■ **Problem requirements**
Report the number of lines in the records below that hold "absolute", and leave out everything else.

■ **Available data**

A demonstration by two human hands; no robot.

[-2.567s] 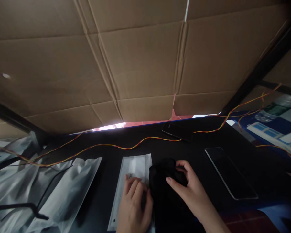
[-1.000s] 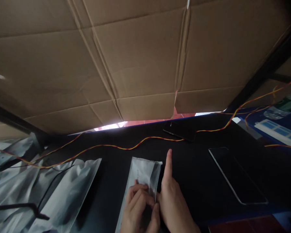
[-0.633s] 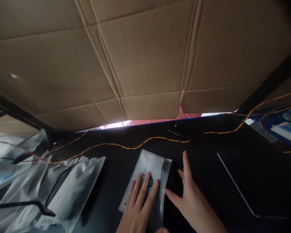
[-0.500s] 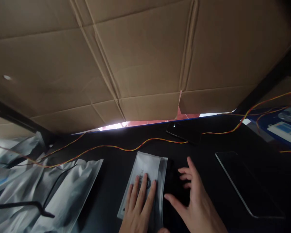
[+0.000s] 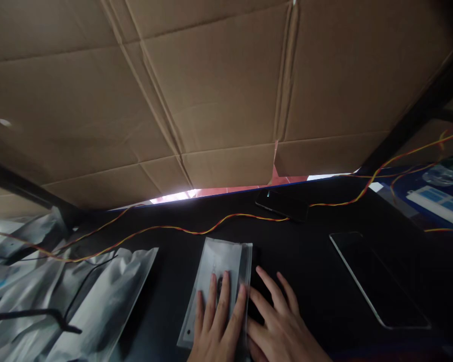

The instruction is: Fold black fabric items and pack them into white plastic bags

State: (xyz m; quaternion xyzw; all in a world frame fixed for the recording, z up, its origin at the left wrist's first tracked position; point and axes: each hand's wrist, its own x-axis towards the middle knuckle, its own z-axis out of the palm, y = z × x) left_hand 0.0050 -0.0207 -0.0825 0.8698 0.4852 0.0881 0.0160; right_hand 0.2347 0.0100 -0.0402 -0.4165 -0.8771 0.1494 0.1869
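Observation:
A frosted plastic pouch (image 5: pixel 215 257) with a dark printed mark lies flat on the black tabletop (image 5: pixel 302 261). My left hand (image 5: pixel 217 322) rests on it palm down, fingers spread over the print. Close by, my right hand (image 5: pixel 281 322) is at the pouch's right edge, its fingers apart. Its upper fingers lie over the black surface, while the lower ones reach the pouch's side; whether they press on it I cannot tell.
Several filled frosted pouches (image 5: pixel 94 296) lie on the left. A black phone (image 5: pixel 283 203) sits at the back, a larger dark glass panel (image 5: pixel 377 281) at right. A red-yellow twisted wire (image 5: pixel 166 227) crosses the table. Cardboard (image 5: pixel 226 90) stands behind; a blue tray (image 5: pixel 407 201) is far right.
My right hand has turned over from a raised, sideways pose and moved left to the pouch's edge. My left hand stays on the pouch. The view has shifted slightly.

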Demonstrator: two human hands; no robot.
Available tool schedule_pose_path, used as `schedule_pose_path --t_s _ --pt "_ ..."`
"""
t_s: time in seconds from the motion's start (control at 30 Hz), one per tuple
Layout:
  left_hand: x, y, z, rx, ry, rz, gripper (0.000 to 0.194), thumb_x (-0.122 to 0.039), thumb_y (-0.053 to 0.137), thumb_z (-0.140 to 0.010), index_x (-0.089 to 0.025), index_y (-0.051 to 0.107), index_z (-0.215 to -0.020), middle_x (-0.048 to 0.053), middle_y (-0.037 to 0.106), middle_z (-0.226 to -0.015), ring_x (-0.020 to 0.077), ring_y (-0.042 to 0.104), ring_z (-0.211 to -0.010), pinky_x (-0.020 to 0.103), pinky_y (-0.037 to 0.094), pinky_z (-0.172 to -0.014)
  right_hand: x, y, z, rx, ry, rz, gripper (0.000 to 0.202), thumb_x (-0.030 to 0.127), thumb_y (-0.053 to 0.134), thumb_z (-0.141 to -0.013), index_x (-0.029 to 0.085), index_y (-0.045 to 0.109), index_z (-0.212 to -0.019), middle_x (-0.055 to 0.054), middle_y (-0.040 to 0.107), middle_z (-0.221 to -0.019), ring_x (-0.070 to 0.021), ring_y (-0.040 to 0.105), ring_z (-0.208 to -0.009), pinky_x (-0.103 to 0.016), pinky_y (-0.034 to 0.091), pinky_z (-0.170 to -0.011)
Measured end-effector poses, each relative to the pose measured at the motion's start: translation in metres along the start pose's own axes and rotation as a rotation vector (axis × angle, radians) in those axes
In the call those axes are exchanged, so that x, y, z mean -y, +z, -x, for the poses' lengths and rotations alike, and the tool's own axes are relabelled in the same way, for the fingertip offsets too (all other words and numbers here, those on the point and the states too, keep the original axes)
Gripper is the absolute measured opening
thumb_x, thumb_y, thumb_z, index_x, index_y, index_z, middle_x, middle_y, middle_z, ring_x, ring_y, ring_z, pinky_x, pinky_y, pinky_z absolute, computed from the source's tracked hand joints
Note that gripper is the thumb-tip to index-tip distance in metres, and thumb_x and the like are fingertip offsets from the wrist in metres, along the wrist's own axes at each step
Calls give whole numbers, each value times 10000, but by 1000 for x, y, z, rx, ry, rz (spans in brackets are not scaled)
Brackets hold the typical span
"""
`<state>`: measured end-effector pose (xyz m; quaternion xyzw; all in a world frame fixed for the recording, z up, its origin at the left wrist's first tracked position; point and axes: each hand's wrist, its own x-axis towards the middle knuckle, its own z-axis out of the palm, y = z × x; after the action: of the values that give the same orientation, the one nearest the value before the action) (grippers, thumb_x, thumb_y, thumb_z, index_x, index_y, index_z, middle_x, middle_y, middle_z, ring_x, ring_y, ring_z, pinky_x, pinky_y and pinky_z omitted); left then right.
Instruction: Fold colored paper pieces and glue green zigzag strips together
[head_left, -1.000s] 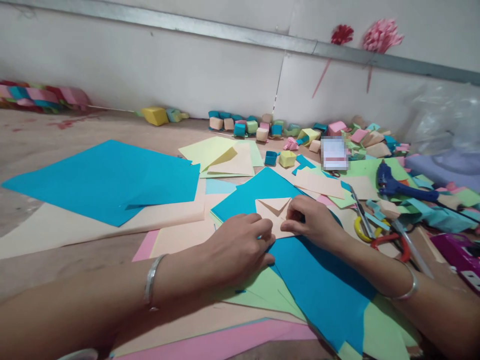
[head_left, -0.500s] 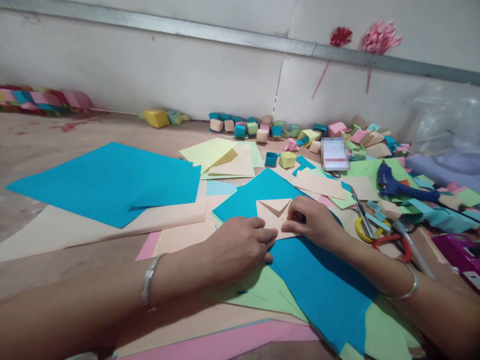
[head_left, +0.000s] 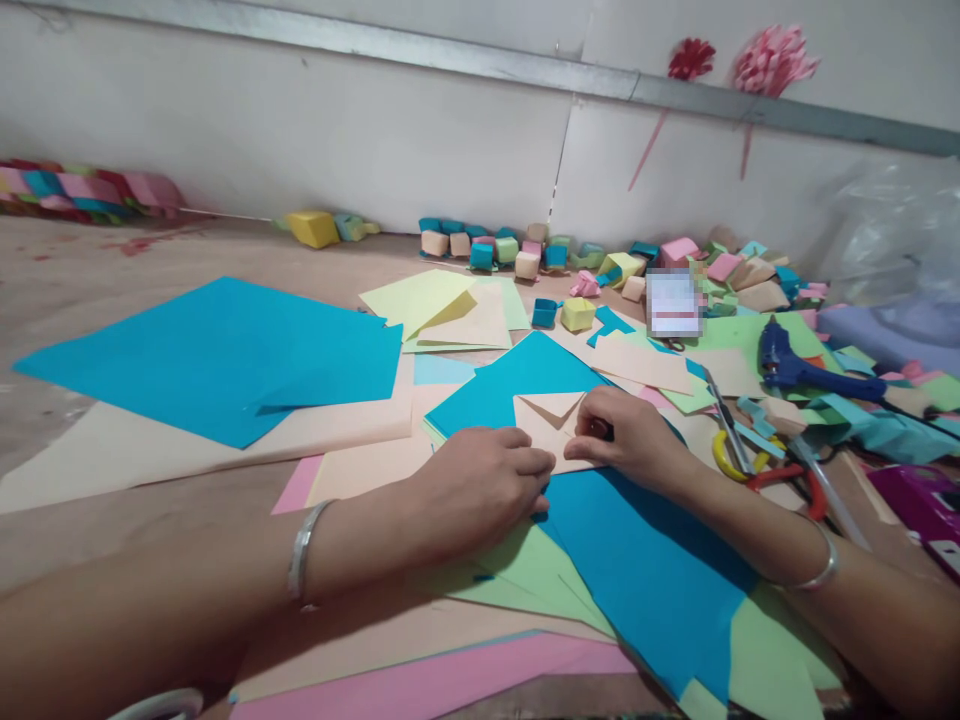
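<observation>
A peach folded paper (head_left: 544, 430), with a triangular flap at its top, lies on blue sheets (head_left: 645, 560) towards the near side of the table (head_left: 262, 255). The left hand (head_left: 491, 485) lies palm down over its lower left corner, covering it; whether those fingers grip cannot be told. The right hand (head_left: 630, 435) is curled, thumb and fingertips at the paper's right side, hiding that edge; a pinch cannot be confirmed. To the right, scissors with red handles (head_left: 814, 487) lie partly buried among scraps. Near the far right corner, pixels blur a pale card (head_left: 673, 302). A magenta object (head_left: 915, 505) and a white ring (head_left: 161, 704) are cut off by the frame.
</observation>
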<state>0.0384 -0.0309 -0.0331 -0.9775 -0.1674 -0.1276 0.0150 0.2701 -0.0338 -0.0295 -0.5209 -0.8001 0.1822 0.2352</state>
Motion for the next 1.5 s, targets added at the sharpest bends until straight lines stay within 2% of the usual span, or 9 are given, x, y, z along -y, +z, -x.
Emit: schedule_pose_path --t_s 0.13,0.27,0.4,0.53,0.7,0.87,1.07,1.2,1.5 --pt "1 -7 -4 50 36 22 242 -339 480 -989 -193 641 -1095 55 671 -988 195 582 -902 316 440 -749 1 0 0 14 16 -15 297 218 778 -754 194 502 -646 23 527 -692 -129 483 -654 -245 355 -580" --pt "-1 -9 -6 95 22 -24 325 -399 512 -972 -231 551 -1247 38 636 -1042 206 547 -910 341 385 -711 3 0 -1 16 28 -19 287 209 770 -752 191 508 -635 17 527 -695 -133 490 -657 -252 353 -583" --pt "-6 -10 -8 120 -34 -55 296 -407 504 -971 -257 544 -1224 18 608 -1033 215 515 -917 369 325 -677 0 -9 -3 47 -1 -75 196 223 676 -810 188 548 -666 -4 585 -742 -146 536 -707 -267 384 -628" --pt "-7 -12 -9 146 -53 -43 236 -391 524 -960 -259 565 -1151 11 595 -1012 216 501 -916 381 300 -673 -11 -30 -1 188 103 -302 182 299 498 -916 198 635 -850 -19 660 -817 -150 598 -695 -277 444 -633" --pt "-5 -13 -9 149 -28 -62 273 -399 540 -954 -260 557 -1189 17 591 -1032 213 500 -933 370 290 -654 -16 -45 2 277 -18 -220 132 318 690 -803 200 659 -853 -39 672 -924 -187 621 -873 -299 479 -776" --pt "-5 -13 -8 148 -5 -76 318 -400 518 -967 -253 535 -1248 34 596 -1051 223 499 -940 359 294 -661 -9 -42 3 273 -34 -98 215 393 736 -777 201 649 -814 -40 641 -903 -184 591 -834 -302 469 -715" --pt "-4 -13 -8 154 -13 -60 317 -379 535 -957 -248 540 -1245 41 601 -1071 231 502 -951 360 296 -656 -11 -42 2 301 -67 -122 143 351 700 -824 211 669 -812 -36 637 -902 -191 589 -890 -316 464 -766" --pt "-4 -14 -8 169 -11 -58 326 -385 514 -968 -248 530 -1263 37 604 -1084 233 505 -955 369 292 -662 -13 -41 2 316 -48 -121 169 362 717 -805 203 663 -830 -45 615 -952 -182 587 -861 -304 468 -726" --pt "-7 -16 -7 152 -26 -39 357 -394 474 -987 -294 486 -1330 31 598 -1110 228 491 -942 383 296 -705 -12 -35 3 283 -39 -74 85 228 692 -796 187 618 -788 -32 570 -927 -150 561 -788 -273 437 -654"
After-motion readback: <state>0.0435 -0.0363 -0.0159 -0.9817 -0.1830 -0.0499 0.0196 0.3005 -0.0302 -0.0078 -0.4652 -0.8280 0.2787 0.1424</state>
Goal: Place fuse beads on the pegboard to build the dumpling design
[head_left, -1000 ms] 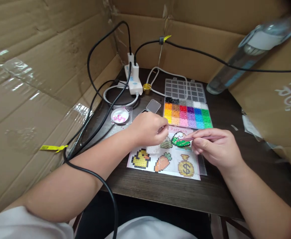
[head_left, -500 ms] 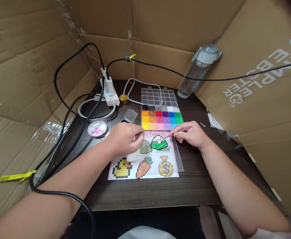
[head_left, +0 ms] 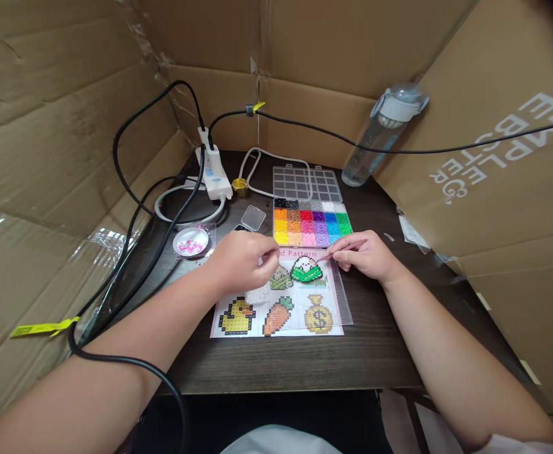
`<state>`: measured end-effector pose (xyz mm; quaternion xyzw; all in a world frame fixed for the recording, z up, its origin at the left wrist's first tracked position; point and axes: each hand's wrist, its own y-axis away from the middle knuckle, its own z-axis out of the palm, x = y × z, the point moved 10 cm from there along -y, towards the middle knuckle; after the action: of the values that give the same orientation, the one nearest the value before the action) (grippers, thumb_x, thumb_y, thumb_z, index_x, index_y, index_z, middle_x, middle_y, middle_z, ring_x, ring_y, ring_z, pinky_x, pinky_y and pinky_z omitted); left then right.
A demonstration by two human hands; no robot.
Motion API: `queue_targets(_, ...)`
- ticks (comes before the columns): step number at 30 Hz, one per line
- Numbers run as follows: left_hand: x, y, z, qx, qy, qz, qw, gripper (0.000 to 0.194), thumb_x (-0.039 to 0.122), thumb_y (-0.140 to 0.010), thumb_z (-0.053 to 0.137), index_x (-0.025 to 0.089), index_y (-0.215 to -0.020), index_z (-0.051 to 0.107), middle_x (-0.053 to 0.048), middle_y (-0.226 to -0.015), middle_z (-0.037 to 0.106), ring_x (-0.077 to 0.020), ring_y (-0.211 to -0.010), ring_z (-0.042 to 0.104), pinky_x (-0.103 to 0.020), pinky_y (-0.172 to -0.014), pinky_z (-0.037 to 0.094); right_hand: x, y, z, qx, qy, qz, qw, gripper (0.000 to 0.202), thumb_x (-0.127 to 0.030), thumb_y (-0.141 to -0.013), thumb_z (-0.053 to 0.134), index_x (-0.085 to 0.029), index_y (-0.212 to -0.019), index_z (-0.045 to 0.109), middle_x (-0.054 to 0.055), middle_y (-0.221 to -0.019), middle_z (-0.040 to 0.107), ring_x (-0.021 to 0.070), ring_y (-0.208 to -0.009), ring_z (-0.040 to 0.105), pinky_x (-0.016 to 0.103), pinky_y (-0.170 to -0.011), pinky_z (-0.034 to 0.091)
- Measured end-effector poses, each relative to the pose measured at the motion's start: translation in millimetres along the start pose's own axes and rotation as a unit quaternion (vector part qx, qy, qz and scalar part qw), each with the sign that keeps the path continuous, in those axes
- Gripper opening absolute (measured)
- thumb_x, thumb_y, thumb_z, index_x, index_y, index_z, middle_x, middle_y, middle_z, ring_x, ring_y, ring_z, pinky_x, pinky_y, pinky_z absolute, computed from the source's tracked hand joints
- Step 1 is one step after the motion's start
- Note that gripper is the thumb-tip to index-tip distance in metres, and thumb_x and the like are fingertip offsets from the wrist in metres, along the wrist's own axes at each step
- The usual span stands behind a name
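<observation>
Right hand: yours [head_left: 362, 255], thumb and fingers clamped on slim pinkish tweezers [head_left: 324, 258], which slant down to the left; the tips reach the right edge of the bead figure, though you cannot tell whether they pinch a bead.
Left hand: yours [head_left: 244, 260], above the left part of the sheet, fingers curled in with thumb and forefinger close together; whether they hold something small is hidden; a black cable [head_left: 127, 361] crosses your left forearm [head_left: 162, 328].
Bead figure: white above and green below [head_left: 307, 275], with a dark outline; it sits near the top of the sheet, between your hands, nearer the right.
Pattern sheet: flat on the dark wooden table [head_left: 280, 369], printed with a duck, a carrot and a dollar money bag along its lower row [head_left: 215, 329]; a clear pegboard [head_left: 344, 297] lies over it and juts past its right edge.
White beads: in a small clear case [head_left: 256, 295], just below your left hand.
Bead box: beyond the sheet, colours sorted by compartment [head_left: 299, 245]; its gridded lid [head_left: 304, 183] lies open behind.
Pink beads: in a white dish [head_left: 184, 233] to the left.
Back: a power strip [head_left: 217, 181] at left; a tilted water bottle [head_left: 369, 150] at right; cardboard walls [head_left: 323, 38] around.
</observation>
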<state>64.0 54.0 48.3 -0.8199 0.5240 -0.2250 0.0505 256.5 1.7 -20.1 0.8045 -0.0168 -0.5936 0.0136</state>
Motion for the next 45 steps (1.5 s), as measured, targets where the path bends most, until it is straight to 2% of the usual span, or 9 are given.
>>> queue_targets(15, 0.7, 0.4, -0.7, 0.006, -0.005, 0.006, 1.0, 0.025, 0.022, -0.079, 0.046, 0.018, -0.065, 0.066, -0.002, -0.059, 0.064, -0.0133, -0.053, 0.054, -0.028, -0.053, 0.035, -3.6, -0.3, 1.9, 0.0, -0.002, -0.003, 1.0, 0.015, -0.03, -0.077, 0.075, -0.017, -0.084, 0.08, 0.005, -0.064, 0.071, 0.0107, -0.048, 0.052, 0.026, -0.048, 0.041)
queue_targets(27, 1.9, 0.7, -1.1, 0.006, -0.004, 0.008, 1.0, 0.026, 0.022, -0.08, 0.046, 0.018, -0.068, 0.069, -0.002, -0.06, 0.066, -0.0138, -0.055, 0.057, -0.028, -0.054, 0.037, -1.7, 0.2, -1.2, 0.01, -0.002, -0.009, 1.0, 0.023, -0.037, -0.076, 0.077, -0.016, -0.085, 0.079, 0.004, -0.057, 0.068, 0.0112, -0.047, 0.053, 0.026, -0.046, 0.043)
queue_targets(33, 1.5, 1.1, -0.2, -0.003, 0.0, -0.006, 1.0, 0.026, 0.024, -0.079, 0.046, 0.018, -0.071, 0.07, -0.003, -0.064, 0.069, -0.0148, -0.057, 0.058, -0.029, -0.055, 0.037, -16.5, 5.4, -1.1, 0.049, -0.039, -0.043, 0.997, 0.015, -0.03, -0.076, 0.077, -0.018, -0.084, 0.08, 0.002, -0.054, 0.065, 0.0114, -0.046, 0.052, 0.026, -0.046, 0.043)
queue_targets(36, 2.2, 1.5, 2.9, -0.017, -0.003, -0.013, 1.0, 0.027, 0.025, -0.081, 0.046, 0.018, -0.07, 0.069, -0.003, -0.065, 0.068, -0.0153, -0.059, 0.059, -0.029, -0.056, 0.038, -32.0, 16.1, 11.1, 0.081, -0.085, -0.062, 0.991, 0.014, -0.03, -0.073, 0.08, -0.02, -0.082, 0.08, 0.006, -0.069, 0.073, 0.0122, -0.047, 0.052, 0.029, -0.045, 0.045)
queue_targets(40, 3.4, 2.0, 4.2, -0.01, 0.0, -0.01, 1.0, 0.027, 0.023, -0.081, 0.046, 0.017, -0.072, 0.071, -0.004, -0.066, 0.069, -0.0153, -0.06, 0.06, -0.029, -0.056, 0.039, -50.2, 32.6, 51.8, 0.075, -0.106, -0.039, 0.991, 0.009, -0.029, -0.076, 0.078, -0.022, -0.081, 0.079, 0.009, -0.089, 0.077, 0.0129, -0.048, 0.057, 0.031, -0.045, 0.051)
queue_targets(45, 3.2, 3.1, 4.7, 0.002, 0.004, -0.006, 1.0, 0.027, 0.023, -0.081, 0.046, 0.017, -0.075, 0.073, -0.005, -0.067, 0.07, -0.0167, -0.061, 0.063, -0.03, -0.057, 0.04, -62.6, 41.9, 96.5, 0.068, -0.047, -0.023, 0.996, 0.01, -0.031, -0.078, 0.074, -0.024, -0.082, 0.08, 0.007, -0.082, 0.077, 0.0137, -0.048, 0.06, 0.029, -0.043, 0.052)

■ **Output**
4